▼
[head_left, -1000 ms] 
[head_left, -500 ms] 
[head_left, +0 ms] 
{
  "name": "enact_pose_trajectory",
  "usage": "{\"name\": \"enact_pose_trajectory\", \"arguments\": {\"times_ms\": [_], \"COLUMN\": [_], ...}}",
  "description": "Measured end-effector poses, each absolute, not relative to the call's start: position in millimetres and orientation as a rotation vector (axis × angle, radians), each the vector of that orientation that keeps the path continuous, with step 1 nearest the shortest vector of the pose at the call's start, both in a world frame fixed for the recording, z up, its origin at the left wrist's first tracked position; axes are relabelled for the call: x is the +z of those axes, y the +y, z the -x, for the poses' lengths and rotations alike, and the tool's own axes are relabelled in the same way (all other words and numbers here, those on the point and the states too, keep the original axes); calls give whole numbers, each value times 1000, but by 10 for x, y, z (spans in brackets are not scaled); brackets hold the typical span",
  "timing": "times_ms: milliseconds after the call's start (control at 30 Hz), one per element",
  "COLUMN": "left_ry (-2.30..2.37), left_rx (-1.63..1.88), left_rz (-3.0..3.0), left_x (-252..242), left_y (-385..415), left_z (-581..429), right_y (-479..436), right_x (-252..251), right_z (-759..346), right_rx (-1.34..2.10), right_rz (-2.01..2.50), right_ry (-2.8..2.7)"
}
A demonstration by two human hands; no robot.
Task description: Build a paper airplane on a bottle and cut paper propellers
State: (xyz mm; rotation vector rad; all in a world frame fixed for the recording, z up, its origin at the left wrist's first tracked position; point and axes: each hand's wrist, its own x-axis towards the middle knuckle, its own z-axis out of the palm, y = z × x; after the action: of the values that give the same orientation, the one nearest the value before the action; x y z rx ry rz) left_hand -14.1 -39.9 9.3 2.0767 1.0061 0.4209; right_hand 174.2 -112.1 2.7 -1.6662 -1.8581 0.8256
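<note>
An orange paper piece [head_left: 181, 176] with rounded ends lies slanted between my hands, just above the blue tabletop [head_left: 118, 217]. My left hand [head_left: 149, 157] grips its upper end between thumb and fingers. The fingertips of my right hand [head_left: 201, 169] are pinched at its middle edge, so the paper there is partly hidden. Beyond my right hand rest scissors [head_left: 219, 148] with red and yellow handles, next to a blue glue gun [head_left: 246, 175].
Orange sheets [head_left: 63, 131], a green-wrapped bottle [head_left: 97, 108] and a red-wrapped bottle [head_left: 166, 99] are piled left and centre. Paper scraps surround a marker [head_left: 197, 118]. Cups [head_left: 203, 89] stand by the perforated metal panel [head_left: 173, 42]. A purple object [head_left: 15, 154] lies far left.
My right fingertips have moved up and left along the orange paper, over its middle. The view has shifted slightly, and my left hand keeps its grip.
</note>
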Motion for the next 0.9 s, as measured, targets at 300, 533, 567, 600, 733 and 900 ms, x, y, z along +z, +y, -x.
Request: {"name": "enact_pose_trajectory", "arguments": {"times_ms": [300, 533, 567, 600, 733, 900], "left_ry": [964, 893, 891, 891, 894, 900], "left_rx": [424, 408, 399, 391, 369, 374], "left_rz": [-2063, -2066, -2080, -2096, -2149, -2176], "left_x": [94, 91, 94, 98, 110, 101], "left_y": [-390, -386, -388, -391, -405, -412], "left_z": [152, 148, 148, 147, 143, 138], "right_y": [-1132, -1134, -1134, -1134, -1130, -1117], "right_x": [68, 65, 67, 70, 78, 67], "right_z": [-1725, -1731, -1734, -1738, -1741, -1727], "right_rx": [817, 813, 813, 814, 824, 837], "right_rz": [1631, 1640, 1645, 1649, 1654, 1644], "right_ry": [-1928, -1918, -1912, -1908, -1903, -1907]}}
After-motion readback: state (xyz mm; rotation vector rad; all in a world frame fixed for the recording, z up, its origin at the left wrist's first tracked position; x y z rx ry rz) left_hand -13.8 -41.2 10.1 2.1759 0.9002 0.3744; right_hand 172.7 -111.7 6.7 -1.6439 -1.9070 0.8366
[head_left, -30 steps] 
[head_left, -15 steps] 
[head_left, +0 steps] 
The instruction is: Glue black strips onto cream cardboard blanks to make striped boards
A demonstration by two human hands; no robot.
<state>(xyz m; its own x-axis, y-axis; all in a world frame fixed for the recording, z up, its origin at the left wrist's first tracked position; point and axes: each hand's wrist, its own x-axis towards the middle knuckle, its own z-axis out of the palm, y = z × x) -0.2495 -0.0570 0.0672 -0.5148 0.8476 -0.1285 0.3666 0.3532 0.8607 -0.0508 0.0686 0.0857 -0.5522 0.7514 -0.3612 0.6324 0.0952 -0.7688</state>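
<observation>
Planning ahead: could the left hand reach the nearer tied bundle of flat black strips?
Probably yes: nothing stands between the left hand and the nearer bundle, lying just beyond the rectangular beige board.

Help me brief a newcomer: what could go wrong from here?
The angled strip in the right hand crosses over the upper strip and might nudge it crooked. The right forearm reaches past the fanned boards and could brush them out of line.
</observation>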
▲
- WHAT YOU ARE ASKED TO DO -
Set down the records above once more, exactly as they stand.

- ANSWER SPACE -
[head_left, -1000 ms] 
[head_left, -500 ms] 
[head_left, +0 ms] 
{
  "name": "enact_pose_trajectory",
  "usage": "{\"name\": \"enact_pose_trajectory\", \"arguments\": {\"times_ms\": [_], \"COLUMN\": [_], ...}}",
  "description": "Measured end-effector poses, each absolute, not relative to the call's start: position in millimetres and orientation as a rotation vector (axis × angle, radians), each the vector of that orientation that keeps the path continuous, with step 1 nearest the shortest vector of the pose at the call's start, both in a world frame fixed for the recording, z up, its origin at the left wrist's first tracked position; axes are relabelled for the call: x is the +z of those axes, y the +y, z the -x, for the poses' lengths and rotations alike, and the tool's own axes are relabelled in the same way (all other words and numbers here, those on the point and the states too, keep the original axes); calls give whole numbers, each value times 1000, but by 10 for x, y, z (spans in brackets are not scaled); brackets hold the typical span",
  "timing": "times_ms: milliseconds after the call's start (control at 30 Hz), one per element",
  "COLUMN": "left_ry (-2.30..2.37), left_rx (-1.63..1.88), left_rz (-3.0..3.0), left_x (-252..242), left_y (-385..415), left_z (-581..429), right_y (-479..436), right_x (-252..251), right_z (-759..346), right_rx (-1.34..2.10), right_rz (-2.01..2.50), right_ry (-2.8..2.7)"
}
A demonstration by two human hands; no robot.
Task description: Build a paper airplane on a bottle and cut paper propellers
State: (xyz mm; rotation vector rad; all in a world frame fixed for the recording, z up, its origin at the left wrist's first tracked position; point and axes: each hand's wrist, its own x-axis towards the middle knuckle, its own z-axis out of the palm, y = z × x; after the action: of the values that give the same orientation, the one nearest the value before the action; x y z rx ry rz) left_hand -14.1 -39.9 9.3 2.0767 1.0061 0.4209; right_hand 174.2 -112.1 2.7 -1.6662 -1.8581 0.8256
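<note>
An orange paper piece [head_left: 181, 176] with rounded ends lies slanted between my hands, just above the blue tabletop [head_left: 118, 217]. My left hand [head_left: 149, 157] grips its upper end between thumb and fingers. The fingertips of my right hand [head_left: 201, 169] are pinched at its middle edge, so the paper there is partly hidden. Beyond my right hand rest scissors [head_left: 219, 148] with red and yellow handles, next to a blue glue gun [head_left: 246, 175].
Orange sheets [head_left: 63, 131], a green-wrapped bottle [head_left: 97, 108] and a red-wrapped bottle [head_left: 166, 99] are piled left and centre. Paper scraps surround a marker [head_left: 197, 118]. Cups [head_left: 203, 89] stand by the perforated metal panel [head_left: 173, 42]. A purple object [head_left: 15, 154] lies far left.
My right fingertips have moved up and left along the orange paper, over its middle. The view has shifted slightly, and my left hand keeps its grip.
</note>
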Motion for the next 0.9 s, as measured, targets at 300, 533, 567, 600, 733 and 900 ms, x, y, z along +z, +y, -x.
Request: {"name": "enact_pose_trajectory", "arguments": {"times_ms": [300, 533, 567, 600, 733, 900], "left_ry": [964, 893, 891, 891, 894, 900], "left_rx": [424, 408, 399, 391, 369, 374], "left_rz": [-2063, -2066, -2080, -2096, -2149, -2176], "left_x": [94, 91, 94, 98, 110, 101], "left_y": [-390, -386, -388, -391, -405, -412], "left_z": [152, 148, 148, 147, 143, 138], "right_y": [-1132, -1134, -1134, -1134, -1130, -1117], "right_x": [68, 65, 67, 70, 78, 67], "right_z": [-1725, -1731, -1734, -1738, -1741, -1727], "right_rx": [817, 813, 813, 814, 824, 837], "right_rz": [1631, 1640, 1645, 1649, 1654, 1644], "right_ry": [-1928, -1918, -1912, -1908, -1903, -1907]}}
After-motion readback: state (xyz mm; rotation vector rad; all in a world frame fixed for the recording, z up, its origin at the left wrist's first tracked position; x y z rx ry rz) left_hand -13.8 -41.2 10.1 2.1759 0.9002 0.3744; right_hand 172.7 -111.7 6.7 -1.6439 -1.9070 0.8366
[head_left, -30 steps] 
[head_left, -15 steps] 
[head_left, +0 steps] 
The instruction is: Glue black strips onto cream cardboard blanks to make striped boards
A demonstration by two human hands; no robot.
<state>(xyz m; its own x-axis, y-axis; all in a world frame fixed for the recording, z up, its origin at the left wrist's first tracked position; point and axes: each hand's wrist, its own x-axis towards the middle knuckle, its own z-axis out of the palm, y = z × x) -0.2495 -0.0570 0.0672 -0.5148 0.8476 -0.1285 0.3666 0.3532 0.8607 -0.0508 0.0686 0.0857 -0.5522 0.7514 -0.3612 0.6324 0.0952 -0.7688</state>
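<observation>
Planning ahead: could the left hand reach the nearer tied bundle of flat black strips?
Probably yes: nothing stands between the left hand and the nearer bundle, lying just beyond the rectangular beige board.

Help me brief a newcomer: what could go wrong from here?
The angled strip in the right hand crosses over the upper strip and might nudge it crooked. The right forearm reaches past the fanned boards and could brush them out of line.
</observation>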

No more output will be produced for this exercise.